EXERCISE DESCRIPTION -> Whenever a line below holds the word "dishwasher", copy that line.

SUPPLIED DATA Start Marker

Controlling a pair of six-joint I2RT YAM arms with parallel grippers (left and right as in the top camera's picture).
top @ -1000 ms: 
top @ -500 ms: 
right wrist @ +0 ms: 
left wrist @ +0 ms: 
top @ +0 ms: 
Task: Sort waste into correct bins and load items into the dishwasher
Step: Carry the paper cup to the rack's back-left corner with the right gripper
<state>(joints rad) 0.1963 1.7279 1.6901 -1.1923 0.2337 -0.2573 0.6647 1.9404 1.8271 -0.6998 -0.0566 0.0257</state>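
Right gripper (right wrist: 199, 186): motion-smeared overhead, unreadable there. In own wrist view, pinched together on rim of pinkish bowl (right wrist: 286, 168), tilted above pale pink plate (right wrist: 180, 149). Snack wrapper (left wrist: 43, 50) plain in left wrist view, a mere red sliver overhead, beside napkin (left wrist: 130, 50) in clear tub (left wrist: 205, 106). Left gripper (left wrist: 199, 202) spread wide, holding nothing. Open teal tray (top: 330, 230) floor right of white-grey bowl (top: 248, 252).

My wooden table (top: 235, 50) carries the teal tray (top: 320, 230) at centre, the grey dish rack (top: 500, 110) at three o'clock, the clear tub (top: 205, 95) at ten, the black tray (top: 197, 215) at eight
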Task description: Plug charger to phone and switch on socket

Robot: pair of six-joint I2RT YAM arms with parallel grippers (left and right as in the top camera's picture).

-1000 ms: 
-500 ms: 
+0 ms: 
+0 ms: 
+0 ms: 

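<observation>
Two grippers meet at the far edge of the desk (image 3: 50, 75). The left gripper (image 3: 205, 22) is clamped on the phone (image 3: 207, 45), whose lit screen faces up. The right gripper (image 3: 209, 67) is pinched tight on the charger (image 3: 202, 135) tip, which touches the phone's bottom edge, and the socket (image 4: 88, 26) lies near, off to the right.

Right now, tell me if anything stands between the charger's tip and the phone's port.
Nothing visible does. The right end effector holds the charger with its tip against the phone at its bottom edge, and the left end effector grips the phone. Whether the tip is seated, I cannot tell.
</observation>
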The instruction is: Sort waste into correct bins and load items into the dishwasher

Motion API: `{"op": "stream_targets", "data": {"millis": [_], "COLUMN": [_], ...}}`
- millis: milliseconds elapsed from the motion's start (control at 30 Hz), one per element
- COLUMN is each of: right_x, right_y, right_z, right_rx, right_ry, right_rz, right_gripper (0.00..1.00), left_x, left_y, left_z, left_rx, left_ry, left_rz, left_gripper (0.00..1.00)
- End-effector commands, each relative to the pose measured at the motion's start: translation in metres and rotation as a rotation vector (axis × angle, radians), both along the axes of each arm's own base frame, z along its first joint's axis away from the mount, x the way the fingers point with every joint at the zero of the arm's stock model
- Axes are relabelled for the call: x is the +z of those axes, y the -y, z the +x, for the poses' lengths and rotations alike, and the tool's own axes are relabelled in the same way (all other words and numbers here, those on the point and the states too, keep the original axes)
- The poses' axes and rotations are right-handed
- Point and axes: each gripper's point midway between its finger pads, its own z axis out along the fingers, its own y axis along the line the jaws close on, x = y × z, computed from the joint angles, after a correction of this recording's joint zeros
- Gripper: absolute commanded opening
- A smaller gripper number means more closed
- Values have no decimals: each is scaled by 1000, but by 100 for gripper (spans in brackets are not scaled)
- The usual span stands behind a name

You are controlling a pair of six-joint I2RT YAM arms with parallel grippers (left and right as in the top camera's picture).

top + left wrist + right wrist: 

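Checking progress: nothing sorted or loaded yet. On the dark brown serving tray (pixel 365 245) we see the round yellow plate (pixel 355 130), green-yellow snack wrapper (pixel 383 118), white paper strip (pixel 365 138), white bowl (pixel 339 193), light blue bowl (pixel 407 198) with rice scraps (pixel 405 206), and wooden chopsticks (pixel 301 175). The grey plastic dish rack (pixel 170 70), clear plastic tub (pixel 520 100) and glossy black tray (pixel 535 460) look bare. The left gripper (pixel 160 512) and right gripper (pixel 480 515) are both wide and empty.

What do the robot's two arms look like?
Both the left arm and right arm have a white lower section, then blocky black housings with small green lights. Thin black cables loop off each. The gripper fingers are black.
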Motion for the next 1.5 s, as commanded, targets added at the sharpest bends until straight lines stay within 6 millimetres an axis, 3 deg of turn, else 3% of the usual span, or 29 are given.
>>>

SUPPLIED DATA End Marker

REPLY TO THE TASK ->
Task: Sort waste into correct bins and load items into the dishwasher
The instruction is: Sort waste into correct bins and load items into the dishwasher

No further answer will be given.